WHAT YOU ARE ASKED TO DO:
Below are lines of data, and only some are wanted. Please repeat exactly those from the line that has "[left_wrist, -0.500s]" through the line that has "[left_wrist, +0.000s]".

=== MATERIALS PROVIDED ===

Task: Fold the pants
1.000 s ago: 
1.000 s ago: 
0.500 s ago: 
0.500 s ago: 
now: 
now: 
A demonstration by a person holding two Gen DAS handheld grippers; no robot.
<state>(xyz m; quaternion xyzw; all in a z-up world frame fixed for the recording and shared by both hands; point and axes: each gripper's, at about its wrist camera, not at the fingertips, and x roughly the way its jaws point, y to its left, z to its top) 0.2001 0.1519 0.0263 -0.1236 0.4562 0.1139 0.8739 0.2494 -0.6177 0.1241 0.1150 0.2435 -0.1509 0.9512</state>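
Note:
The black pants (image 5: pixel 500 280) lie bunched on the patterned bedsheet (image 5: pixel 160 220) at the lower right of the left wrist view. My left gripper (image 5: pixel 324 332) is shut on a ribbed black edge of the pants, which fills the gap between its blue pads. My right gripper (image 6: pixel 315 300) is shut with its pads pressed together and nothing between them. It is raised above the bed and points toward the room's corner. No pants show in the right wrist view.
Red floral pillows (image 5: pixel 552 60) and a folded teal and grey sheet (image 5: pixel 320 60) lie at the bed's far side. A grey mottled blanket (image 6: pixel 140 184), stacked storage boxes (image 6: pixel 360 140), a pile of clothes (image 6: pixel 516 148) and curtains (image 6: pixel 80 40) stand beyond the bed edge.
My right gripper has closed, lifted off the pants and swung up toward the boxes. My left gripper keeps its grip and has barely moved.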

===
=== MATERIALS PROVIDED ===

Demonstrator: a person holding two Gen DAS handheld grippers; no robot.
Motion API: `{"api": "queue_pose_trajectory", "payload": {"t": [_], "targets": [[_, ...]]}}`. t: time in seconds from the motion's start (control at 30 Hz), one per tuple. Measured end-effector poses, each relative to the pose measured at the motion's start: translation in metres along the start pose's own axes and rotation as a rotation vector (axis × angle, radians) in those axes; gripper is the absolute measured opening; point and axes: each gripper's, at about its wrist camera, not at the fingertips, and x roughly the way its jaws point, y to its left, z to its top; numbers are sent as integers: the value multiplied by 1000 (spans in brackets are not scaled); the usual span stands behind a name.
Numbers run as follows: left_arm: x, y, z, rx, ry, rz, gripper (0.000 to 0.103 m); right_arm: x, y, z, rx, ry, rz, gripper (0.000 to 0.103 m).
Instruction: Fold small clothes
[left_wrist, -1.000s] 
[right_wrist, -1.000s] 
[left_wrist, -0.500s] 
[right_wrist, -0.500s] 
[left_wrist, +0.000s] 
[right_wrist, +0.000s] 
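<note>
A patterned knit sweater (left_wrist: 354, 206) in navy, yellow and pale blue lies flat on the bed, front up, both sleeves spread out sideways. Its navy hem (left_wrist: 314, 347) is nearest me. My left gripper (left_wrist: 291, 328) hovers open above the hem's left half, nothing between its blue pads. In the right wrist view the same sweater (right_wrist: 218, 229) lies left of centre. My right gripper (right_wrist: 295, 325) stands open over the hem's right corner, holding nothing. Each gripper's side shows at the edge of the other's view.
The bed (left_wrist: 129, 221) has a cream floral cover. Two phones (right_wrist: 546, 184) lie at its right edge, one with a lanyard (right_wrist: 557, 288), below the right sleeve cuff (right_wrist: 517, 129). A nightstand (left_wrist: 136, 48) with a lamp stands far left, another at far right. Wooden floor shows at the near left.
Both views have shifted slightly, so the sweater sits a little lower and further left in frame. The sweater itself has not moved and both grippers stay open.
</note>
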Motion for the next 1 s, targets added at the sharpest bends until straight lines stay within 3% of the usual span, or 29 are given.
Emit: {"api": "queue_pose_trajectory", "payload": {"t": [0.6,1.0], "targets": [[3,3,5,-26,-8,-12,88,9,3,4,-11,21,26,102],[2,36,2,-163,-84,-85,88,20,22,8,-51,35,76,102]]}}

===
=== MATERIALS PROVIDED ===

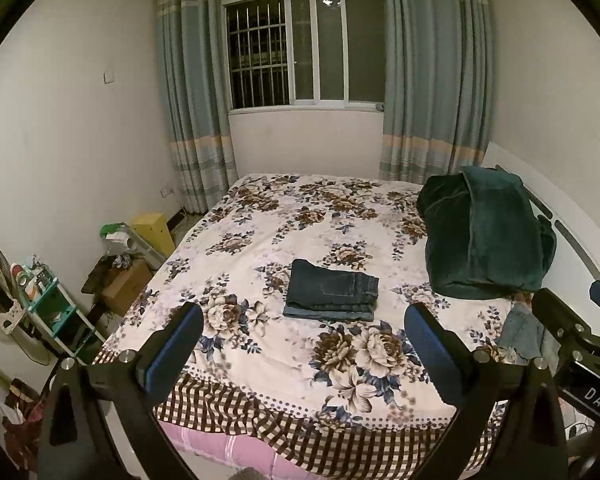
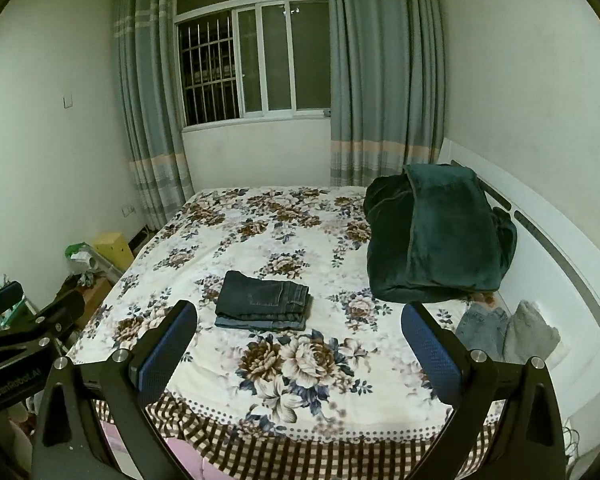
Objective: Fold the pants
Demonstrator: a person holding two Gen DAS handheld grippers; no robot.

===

TASK RESULT:
[left_wrist, -0.500s] 
[right_wrist, -0.500s] 
[left_wrist, +0.000s] 

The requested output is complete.